— Task to complete —
The data should be duplicated exactly, with every word kept as it is.
■ ■ ■ ■ ■
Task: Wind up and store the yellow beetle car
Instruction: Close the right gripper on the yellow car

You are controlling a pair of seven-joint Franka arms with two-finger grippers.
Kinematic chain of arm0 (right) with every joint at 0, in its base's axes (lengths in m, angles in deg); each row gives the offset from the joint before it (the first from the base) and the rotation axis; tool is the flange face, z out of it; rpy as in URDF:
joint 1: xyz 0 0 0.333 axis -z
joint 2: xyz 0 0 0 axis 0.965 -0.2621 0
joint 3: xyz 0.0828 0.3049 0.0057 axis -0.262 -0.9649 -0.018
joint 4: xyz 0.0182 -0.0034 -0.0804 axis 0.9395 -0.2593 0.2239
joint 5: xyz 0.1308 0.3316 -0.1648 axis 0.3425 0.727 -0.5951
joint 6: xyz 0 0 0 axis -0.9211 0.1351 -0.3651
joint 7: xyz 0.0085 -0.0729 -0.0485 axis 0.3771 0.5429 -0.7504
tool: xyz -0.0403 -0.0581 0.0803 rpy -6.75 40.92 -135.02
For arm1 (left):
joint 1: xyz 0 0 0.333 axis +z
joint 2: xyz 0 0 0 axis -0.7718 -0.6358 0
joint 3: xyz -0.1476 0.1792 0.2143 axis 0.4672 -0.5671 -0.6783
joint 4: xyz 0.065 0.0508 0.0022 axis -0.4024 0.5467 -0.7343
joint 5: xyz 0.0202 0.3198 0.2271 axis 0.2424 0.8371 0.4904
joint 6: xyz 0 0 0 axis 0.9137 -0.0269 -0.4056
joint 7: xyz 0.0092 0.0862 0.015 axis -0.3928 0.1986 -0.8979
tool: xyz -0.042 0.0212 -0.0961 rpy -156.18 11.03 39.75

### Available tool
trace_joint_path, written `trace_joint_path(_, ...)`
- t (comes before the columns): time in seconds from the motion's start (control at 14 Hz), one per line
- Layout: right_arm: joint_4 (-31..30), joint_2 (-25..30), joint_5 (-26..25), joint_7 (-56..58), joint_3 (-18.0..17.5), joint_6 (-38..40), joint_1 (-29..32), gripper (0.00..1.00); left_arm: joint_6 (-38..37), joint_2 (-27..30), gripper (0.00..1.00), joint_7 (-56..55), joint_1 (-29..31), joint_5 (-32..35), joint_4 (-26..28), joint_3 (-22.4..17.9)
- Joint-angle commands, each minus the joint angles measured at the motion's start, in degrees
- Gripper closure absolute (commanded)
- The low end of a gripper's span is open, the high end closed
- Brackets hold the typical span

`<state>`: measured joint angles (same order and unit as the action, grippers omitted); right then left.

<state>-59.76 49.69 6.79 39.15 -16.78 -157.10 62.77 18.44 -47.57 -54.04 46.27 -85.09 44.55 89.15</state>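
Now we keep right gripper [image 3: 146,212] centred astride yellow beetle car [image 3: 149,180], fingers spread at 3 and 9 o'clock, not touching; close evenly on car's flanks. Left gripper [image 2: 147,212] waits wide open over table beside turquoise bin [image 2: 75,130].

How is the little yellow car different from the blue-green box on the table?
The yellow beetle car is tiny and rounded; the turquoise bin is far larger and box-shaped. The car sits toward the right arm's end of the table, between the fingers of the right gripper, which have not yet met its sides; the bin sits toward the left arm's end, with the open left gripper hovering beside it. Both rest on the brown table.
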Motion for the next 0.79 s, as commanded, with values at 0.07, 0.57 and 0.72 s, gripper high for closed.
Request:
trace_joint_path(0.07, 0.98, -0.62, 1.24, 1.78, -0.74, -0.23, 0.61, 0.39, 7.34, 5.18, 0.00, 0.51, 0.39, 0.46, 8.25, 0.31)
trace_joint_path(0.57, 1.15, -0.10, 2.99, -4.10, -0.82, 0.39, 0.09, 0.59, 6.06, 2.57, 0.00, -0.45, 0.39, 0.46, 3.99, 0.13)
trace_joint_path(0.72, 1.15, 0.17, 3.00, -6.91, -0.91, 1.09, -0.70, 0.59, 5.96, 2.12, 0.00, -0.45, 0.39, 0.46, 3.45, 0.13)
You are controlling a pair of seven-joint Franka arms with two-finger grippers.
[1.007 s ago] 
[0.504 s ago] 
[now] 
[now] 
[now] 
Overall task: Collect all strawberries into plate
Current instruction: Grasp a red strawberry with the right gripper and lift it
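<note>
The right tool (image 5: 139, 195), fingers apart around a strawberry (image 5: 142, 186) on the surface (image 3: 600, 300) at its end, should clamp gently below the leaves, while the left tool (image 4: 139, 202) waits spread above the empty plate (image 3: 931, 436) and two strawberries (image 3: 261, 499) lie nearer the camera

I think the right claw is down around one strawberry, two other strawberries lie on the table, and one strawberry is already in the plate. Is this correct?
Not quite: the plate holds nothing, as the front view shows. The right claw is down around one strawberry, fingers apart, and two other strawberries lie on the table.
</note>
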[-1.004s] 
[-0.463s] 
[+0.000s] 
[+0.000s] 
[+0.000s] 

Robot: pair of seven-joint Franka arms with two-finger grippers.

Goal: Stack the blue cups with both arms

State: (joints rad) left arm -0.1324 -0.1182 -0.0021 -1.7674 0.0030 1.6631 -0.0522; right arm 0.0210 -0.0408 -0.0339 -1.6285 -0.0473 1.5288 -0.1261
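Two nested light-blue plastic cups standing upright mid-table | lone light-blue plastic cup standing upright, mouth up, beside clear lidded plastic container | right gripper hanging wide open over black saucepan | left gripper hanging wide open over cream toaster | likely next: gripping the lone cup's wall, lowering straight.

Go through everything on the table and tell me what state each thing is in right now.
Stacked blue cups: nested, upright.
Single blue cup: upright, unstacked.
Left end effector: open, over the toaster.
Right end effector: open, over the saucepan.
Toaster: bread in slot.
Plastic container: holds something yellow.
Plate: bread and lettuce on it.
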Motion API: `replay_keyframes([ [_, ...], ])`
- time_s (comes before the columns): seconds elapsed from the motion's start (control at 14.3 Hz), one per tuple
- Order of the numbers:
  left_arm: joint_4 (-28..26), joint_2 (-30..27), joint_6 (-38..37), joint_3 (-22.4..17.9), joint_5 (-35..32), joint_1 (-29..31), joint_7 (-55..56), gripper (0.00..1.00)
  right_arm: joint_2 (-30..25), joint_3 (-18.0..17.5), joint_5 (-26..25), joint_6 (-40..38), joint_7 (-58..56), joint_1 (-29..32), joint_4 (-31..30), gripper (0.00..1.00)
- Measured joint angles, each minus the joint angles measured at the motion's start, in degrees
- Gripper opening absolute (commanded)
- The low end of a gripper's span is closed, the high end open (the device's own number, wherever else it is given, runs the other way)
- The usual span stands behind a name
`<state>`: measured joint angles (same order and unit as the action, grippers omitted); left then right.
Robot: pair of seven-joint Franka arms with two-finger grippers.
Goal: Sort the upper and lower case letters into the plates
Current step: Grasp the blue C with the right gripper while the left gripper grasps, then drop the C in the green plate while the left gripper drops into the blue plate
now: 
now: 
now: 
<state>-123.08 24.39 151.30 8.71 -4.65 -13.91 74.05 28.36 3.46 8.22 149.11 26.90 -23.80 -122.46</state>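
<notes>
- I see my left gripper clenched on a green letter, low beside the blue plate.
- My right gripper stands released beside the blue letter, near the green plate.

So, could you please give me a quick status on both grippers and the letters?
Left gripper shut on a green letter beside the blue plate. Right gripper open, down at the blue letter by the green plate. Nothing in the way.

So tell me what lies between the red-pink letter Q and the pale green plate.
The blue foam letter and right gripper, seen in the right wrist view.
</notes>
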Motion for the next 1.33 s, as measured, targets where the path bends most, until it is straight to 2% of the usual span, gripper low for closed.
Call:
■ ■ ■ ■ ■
— Written solution —
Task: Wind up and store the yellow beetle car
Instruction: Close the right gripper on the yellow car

You are controlling a pair of seven-joint Franka arms with two-finger grippers.
Kinematic chain of arm0 (right) with every joint at 0, in its base's axes (lengths in m, angles in deg); each row gives the offset from the joint before it (the first from the base) and the rotation axis; tool is the flange face, z out of it; rpy as in URDF:
joint 1: xyz 0 0 0.333 axis -z
joint 2: xyz 0 0 0 axis 0.965 -0.2621 0
joint 3: xyz 0.0828 0.3049 0.0057 axis -0.262 -0.9649 -0.018
joint 4: xyz 0.0182 -0.0034 -0.0804 axis 0.9395 -0.2593 0.2239
joint 5: xyz 0.1308 0.3316 -0.1648 axis 0.3425 0.727 -0.5951
joint 6: xyz 0 0 0 axis -0.9211 0.1351 -0.3651
joint 7: xyz 0.0085 -0.0729 -0.0485 axis 0.3771 0.5429 -0.7504
tool: xyz -0.0403 -0.0581 0.0803 rpy -6.75 40.92 -135.02
For arm1 (left):
joint 1: xyz 0 0 0.333 axis +z
joint 2: xyz 0 0 0 axis -0.7718 -0.6358 0
joint 3: xyz -0.1476 0.1792 0.2143 axis 0.4672 -0.5671 -0.6783
joint 4: xyz 0.065 0.0508 0.0022 axis -0.4024 0.5467 -0.7343
joint 5: xyz 0.0202 0.3198 0.2271 axis 0.2424 0.8371 0.4904
joint 6: xyz 0 0 0 axis 0.9137 -0.0269 -0.4056
joint 7: xyz 0.0092 0.0862 0.015 axis -0.3928 0.1986 -0.8979
tool: xyz -0.042 0.0212 -0.0961 rpy -156.18 11.03 39.75

### Available tool
trace_joint_path, written `trace_joint_path(_, ...)`
- t (comes before the columns): time in seconds from the motion's start (control at 14 Hz), one per line
- Layout: right_arm: joint_4 (-31..30), joint_2 (-25..30), joint_5 (-26..25), joint_7 (-56..58), joint_3 (-18.0..17.5), joint_6 (-38..40), joint_1 (-29..32), gripper (0.00..1.00); left_arm: joint_6 (-38..37), joint_2 (-27..30), gripper (0.00..1.00), joint_7 (-56..55), joint_1 (-29..31), joint_5 (-32..35), joint_4 (-26..28), joint_3 (-22.4..17.9)
- Joint-angle commands, each minus the joint angles measured at the motion's start, in degrees
- Gripper closure absolute (commanded)
- The low end of a gripper's span is open, the high end closed
- Brackets hold the typical span

`<state>`: measured joint angles (same order and unit as the action, grippers omitted); right then left.

<state>-59.76 49.69 6.79 39.15 -16.78 -157.10 62.77 18.44 -47.57 -54.04 46.27 -85.09 44.55 89.15</state>
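Now we keep right gripper [image 3: 146,212] centred astride yellow beetle car [image 3: 149,180], fingers spread at 3 and 9 o'clock, not touching; close evenly on car's flanks. Left gripper [image 2: 147,212] waits wide open over table beside turquoise bin [image 2: 75,130].

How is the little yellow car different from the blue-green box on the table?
The yellow beetle car is tiny and rounded; the turquoise bin is far larger and box-shaped. The car sits toward the right arm's end of the table, between the fingers of the right gripper, which have not yet met its sides; the bin sits toward the left arm's end, with the open left gripper hovering beside it. Both rest on the brown table.
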Motion for the next 0.79 s, as commanded, with values at 0.07, 0.57 and 0.72 s, gripper high for closed.
Request:
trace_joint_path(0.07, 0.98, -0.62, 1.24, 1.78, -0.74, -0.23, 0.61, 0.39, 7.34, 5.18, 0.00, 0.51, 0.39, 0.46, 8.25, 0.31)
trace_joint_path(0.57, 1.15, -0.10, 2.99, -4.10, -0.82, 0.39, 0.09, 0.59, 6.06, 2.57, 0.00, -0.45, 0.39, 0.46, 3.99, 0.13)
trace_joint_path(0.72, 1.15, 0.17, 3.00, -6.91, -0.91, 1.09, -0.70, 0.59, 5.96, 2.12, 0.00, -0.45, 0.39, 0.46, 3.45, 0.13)
You are controlling a pair of seven-joint Franka arms with two-finger grippers.
[1.007 s ago] 
[0.504 s ago] 
[now] 
[now] 
[now] 
Overall task: Collect all strawberries into plate
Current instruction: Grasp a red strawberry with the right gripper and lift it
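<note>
The right tool (image 5: 139, 195), fingers apart around a strawberry (image 5: 142, 186) on the surface (image 3: 600, 300) at its end, should clamp gently below the leaves, while the left tool (image 4: 139, 202) waits spread above the empty plate (image 3: 931, 436) and two strawberries (image 3: 261, 499) lie nearer the camera

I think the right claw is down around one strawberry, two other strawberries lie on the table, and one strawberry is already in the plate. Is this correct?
Not quite: the plate holds nothing, as the front view shows. The right claw is down around one strawberry, fingers apart, and two other strawberries lie on the table.
</note>
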[-1.004s] 
[-0.463s] 
[+0.000s] 
[+0.000s] 
[+0.000s] 

Robot: pair of seven-joint Franka arms with two-finger grippers.

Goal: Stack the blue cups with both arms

State: (joints rad) left arm -0.1324 -0.1182 -0.0021 -1.7674 0.0030 1.6631 -0.0522; right arm 0.0210 -0.0408 -0.0339 -1.6285 -0.0473 1.5288 -0.1261
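Two nested light-blue plastic cups standing upright mid-table | lone light-blue plastic cup standing upright, mouth up, beside clear lidded plastic container | right gripper hanging wide open over black saucepan | left gripper hanging wide open over cream toaster | likely next: gripping the lone cup's wall, lowering straight.

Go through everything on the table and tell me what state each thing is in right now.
Stacked blue cups: nested, upright.
Single blue cup: upright, unstacked.
Left end effector: open, over the toaster.
Right end effector: open, over the saucepan.
Toaster: bread in slot.
Plastic container: holds something yellow.
Plate: bread and lettuce on it.
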Motion API: `replay_keyframes([ [_, ...], ])`
- time_s (comes before the columns): seconds elapsed from the motion's start (control at 14.3 Hz), one per tuple
- Order of the numbers:
  left_arm: joint_4 (-28..26), joint_2 (-30..27), joint_6 (-38..37), joint_3 (-22.4..17.9), joint_5 (-35..32), joint_1 (-29..31), joint_7 (-55..56), gripper (0.00..1.00)
  right_arm: joint_2 (-30..25), joint_3 (-18.0..17.5), joint_5 (-26..25), joint_6 (-40..38), joint_7 (-58..56), joint_1 (-29..32), joint_4 (-31..30), gripper (0.00..1.00)
- Measured joint angles, each minus the joint angles measured at the motion's start, in degrees
- Gripper opening absolute (commanded)
- The low end of a gripper's span is closed, the high end open (the device's own number, wherever else it is given, runs the other way)
- The usual span stands behind a name
`<state>`: measured joint angles (same order and unit as the action, grippers omitted); left then right.
Robot: pair of seven-joint Franka arms with two-finger grippers.
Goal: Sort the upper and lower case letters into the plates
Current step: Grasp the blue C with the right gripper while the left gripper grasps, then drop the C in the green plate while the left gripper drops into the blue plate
now: 
now: 
now: 
<state>-123.08 24.39 151.30 8.71 -4.65 -13.91 74.05 28.36 3.46 8.22 149.11 26.90 -23.80 -122.46</state>
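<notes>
- I see my left gripper clenched on a green letter, low beside the blue plate.
- My right gripper stands released beside the blue letter, near the green plate.

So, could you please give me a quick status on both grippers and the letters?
Left gripper shut on a green letter beside the blue plate. Right gripper open, down at the blue letter by the green plate. Nothing in the way.

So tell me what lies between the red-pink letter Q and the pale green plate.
The blue foam letter and right gripper, seen in the right wrist view.
</notes>
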Motion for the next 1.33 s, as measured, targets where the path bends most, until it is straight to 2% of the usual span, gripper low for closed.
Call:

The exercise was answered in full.